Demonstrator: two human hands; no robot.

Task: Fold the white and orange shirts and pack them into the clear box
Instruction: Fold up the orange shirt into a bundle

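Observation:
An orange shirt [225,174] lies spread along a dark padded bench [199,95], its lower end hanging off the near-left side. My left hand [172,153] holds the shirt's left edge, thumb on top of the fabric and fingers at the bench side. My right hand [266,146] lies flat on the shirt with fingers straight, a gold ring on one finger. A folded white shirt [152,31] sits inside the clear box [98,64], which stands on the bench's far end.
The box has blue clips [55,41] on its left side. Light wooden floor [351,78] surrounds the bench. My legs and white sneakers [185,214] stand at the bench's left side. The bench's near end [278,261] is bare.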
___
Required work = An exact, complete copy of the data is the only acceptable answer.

Solution for this problem =
Demonstrator: two human hands; no robot.

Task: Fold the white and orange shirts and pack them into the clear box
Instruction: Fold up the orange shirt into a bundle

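Observation:
An orange shirt [225,174] lies spread along a dark padded bench [199,95], its lower end hanging off the near-left side. My left hand [172,153] holds the shirt's left edge, thumb on top of the fabric and fingers at the bench side. My right hand [266,146] lies flat on the shirt with fingers straight, a gold ring on one finger. A folded white shirt [152,31] sits inside the clear box [98,64], which stands on the bench's far end.
The box has blue clips [55,41] on its left side. Light wooden floor [351,78] surrounds the bench. My legs and white sneakers [185,214] stand at the bench's left side. The bench's near end [278,261] is bare.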

Nothing else is required to complete this exercise.